What is expected -
The line containing "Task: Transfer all" marks the end: write out exactly every line from the first line of the data below through that line, and only those.

Supplied material -
· · · · · · ·
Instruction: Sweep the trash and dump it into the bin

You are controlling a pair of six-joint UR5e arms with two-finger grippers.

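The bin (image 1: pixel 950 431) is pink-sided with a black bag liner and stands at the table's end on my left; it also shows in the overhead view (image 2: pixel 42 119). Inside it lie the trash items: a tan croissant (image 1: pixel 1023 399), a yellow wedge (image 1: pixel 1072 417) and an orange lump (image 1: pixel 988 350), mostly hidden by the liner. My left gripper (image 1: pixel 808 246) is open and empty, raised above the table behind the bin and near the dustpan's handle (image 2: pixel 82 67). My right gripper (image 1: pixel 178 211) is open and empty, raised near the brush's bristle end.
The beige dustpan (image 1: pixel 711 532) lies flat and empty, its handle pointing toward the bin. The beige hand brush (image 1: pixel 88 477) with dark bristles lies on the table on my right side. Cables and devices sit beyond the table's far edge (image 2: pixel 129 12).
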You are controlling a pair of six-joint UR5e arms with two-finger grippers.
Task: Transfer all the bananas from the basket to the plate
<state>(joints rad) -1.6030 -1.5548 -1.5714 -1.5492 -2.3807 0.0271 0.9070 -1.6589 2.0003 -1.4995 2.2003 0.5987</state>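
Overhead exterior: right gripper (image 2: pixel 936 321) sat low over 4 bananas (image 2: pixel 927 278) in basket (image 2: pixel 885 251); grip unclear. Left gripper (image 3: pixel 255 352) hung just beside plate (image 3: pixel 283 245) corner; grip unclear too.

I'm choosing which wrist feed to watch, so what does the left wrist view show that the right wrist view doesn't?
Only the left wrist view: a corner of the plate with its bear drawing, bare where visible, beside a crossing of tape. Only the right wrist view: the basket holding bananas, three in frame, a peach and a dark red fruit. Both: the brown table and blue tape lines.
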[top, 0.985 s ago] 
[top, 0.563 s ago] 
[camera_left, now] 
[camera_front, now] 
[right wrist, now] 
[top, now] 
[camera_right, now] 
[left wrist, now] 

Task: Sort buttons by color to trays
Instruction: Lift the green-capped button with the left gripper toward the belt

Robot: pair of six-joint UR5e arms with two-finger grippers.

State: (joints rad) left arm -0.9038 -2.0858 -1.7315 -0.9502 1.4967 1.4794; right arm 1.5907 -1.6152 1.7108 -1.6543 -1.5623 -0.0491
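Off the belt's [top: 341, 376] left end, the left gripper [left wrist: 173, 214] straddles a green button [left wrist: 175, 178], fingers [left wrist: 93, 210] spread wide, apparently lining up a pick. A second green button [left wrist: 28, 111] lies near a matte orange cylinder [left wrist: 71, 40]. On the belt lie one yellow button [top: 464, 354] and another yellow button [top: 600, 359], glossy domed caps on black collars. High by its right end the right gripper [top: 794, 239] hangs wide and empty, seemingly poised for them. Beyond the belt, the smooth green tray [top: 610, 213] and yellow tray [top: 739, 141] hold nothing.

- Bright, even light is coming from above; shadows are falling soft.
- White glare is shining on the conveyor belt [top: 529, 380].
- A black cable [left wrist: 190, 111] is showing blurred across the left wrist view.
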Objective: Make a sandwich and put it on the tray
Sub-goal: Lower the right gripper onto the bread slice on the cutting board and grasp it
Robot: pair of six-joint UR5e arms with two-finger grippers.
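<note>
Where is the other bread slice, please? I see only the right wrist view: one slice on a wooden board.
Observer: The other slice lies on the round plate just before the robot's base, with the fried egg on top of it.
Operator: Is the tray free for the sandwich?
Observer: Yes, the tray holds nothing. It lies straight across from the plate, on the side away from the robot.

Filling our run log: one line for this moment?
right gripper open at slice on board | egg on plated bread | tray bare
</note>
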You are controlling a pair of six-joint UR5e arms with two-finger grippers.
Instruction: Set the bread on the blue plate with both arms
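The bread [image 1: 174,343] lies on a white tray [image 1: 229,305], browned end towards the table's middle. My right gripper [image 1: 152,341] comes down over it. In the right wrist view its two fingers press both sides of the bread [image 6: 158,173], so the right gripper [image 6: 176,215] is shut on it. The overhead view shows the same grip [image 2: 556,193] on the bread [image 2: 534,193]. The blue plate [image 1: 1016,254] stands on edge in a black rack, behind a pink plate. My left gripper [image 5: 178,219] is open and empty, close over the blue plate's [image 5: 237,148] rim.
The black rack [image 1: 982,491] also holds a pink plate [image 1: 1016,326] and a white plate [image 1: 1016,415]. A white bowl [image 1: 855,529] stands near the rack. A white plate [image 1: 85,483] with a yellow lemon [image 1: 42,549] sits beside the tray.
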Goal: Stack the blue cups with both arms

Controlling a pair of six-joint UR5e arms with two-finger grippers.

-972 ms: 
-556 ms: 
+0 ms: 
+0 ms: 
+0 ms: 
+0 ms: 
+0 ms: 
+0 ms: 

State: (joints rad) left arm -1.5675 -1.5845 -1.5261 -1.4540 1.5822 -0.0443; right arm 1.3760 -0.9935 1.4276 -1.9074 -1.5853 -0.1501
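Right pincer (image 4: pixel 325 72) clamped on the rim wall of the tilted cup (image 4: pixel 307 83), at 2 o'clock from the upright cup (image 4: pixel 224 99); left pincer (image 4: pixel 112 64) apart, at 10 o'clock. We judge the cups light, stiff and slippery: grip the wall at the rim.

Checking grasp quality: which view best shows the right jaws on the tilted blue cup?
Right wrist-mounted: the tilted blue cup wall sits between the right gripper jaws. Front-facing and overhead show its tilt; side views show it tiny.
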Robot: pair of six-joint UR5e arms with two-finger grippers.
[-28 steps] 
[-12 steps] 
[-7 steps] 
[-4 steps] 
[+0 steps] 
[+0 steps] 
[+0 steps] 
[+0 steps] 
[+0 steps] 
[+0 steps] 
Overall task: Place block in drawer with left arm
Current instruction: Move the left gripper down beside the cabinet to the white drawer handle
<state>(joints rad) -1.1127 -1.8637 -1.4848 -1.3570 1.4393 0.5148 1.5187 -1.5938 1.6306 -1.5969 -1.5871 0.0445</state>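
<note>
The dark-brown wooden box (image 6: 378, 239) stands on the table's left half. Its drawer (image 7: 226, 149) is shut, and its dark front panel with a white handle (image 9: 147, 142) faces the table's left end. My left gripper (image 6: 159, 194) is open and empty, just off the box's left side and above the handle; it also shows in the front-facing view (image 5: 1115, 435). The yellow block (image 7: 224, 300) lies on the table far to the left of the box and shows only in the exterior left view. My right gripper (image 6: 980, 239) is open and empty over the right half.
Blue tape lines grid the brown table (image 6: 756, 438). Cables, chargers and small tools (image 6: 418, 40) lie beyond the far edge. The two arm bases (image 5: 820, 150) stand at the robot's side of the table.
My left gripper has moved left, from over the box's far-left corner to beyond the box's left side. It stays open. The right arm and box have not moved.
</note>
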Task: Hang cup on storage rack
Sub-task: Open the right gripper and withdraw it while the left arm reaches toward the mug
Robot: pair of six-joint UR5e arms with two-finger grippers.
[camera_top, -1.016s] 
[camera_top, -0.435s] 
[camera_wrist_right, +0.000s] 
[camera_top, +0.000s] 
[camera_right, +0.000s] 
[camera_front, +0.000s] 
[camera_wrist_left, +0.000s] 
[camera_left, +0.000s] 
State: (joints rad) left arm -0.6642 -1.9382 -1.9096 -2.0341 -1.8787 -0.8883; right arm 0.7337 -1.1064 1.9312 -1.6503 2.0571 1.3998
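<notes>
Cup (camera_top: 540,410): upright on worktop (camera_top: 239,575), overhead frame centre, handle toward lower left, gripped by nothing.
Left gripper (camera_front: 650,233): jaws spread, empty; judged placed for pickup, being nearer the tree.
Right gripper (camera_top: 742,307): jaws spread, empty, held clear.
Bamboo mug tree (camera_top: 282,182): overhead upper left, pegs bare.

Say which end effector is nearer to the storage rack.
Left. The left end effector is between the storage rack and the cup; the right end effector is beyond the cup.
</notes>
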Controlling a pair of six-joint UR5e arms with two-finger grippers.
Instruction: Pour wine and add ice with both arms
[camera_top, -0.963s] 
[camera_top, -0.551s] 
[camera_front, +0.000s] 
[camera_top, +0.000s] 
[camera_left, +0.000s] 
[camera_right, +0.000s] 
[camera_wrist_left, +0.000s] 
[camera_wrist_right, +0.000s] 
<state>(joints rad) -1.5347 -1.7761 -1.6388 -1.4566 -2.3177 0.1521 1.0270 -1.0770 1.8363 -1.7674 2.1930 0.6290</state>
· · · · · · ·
Worked solution -
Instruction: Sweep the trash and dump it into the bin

You are controlling a pair of six-joint UR5e arms with two-finger grippers.

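The bin (image 1: pixel 950 431) is pink-sided with a black bag liner and stands at the table's end on my left; it also shows in the overhead view (image 2: pixel 42 119). Inside it lie the trash items: a tan croissant (image 1: pixel 1023 399), a yellow wedge (image 1: pixel 1072 417) and an orange lump (image 1: pixel 988 350), mostly hidden by the liner. My left gripper (image 1: pixel 808 246) is open and empty, raised above the table behind the bin and near the dustpan's handle (image 2: pixel 82 67). My right gripper (image 1: pixel 178 211) is open and empty, raised near the brush's bristle end.
The beige dustpan (image 1: pixel 711 532) lies flat and empty, its handle pointing toward the bin. The beige hand brush (image 1: pixel 88 477) with dark bristles lies on the table on my right side. Cables and devices sit beyond the table's far edge (image 2: pixel 129 12).
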You are controlling a pair of six-joint UR5e arms with two-finger grippers.
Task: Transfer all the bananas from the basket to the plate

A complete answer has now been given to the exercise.